Termino com uma questão: estaremos nós treinadores, mesmo que conscientes que a maioria dos nossos atletas não chegará à alta competição, a proporcionar-lhes condições mínimas para que tal possa acontecer?

Nuno Gil
Licenciado em ciências do desporto, pela FCDEF-UC
Mestre em treino do jovem atleta, pela FMH-UTL
Doutorando em ciências do desporto, na FCDEF-UC
Professor de educação física, na escola secundária Dr. Manuel Fernandes
Ex-treinador desportivo

1 comentário:

  1. Como me sinto um dos destinatários desta crónica resolvi comentá-la.
    Concordo e congratulo-me com a ideia de "devolver" as nossas crianças e jovens às brincadeiras e jogos de rua bem como ao aumento de tempo passado em actividade fisíca.
    Enquanto nos desportos colectivos acredito que possa haver um "defice" de horas de prática nos desportos individuais está-se a ir pelo caminho contrário (demasiadas horas de treino em idades precoces). Fruto dessa ideia das 10.000?
    Acredito, que tal como eu, há treinadores empenhados em proporcionar aos seus atletas as melhores condições para atingirem todo o seu potencial genético (o meu objectivo enquanto treinador).
    Agora o que não concordo é com o pressuposto de que parte a crónica:

    "A investigação científica indica que um atleta de elite, para chegar à alta competição, necessita em média de ter dez mil horas de prática, durante o percurso formativo."

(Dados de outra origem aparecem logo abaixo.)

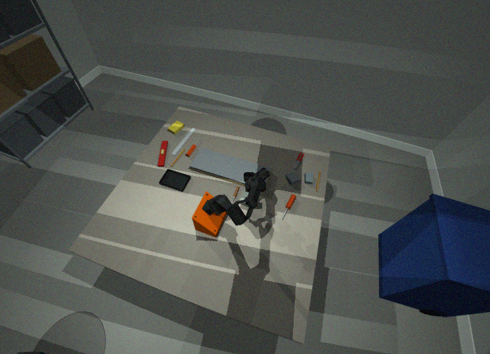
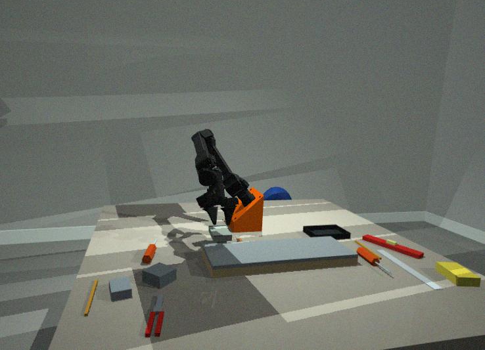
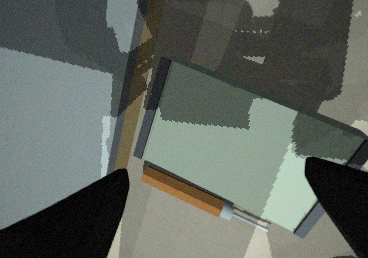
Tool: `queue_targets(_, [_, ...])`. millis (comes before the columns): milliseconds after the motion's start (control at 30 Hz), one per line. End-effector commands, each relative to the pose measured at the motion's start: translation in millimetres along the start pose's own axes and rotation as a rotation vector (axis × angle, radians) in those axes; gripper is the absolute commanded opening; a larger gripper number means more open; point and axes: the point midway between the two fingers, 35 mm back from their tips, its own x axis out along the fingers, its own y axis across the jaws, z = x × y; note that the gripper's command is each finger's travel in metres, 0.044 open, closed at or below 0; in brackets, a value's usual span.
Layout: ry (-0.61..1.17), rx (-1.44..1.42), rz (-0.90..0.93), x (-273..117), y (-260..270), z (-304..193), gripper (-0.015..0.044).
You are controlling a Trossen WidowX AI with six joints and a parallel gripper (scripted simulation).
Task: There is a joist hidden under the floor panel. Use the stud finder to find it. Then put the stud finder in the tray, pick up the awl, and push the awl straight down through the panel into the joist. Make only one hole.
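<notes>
Claw (image 1: 249, 194) (image 2: 222, 223) (image 3: 214, 171) gapes wide, gripping nothing.

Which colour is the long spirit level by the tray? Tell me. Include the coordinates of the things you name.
Red (image 1: 161, 160) (image 2: 376, 240), with a pale yellow middle; clearest in exterior.

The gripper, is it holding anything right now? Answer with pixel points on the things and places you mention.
Gripper (image 1: 248, 200) (image 2: 222, 223) (image 3: 214, 171): open, holding nothing, above the pale green block (image 2: 220, 233) (image 3: 215, 147).
</notes>
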Motion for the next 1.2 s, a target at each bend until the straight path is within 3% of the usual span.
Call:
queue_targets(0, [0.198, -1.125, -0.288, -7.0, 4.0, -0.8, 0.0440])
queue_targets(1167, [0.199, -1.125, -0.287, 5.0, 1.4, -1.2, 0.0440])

    O bom senso deveria bastar para constatar a impossibilidade deste mito. Há atletas que por mais que pratiquem (10, 30, 50 ou 100.000 horas) nunca vão ser de elite enquanto outros com muito menos que as 10.000 se afirmam como atletas de topo nos mais variados desportos.
    De facto, não há qualquer evidência cientifica que sustente a necessidade da prática de 10.000 horas para atingir o topo num desporto e muito menos de que quem pratique 10.000 horas será um atleta de elite como sustenta o Prof Ericsson. Bem pelo contrário.
    O estudo do Prof Ericsson foi feito com violinistas e falta-lhe a análise estatística, noutro estudo com xadrezistas o numero médio de horas de prática para ser grande Mestre foi de 11.000 horas mas, houve uns que atingiram o topo com 3.000 horas enquanto outros com 25.000 nunca atingiram esse sucesso.

    O ponto principal, em que penso estarmos de acordo, é que para ser bom num desporto, como em tudo na vida atrevo-me a dizer, há que praticar muito. Agora dar um numero de horas a essa prática não passa de um Mito.